El problema con nuestros medios de comunicación no es que sean empresas. Es que no son empresas de comunicación. Son subcontratas de grandes corporaciones -de la alimentación al armamento- que incuban sus huevos privados en nuestros espacios públicos, estrechando, cuando no impidiendo, el conocimiento siempre parcial de los ignorantes reales (todos nosotros). Hace ya tiempo que los periódicos y las televisiones se independizaron de los partidos y los Gobiernos para depender directamente, como los partidos y los Gobiernos, de un sistema económico membranoso dentro del cual los mejores periodistas -nunca los ha habido mejores- tienen que optar entre la precariedad laboral y el suicidio periodístico. Solo esto puede explicar en España el papel deshonroso de nuestro periodismo a la hora de tratar, por ejemplo, la cuestión nacional, las relaciones con América Latina o, ahora, la irrupción de Podemos en la lid electoral. La complicidad de casi todos los medios con la “casta” amenazada es tan explícitamente maniobrera y tan moralmente abyecta que no podrá lograr sus propósitos sin empujar un poco más la credibilidad de los formatos informativos al precipicio.

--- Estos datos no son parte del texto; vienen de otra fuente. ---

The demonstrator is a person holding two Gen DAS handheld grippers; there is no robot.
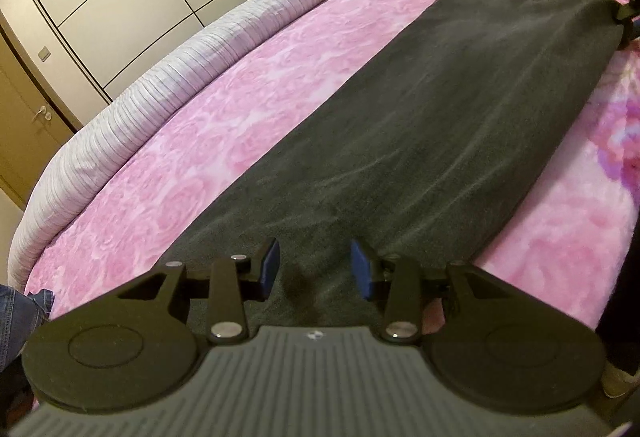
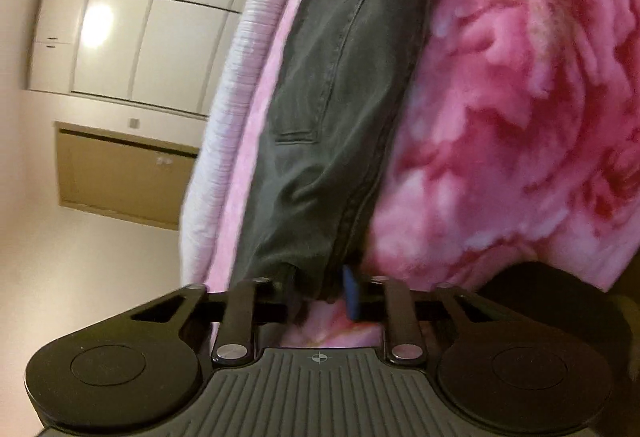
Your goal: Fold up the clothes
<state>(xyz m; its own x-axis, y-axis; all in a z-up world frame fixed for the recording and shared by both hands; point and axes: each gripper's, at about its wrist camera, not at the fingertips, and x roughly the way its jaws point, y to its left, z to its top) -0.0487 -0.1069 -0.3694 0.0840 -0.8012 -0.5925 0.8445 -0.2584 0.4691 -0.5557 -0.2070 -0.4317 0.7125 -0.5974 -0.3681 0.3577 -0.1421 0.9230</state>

La opinión pública se vuelve loca y, cuando no sabe bastante, acaba sabiendo demasiado. Desde hace ya años -al menos desde la invasión de Iraq en 2003- no ha dejado de agravarse lo que Ignacio Ramonet llama “inseguridad informativa”. Los medios alternativos y la red han permitido cubrir a duras penas la defección de los medios tradicionales, pero en ausencia de medios tradicionales, o contra su falta de credibilidad, excitan también la locura de la opinión pública con un saber excesivo que produce sombras en lugar de iluminarlas. Los ciudadanos de un país democrático tenemos derecho a solapar nuestra ignorancia real -la rendija visible- con la totalidad del mundo sin que esa confusión tenga efectos devastadores para la democracia misma. Ese derecho a creer en nuestra rodajita de mundo solo lo pueden garantizar medios de comunicación que trabajen para nosotros y no para los despachos, los Gobiernos y los bancos. Cuando la opinión pública se vuelve loca y deja de creer incluso en la luz del sol, cuando sabe o quiere saber demasiado, los peores charlatanes se vuelven creíbles. Hay una vía mediática al fascismo y nuestros medios, salvo excepciones, la están alimentando.

Escritas quedan estas líneas en favor de ATLÁNTICA XXII, el medio que las publica, amenazado de muerte; una publicación que nos preserva de la locura y que será necesaria en cualquier otro mundo posible. Mucho más lo es en éste en el que la rendija por la que vemos el mundo se cierra y se cierra cada vez más todos los días.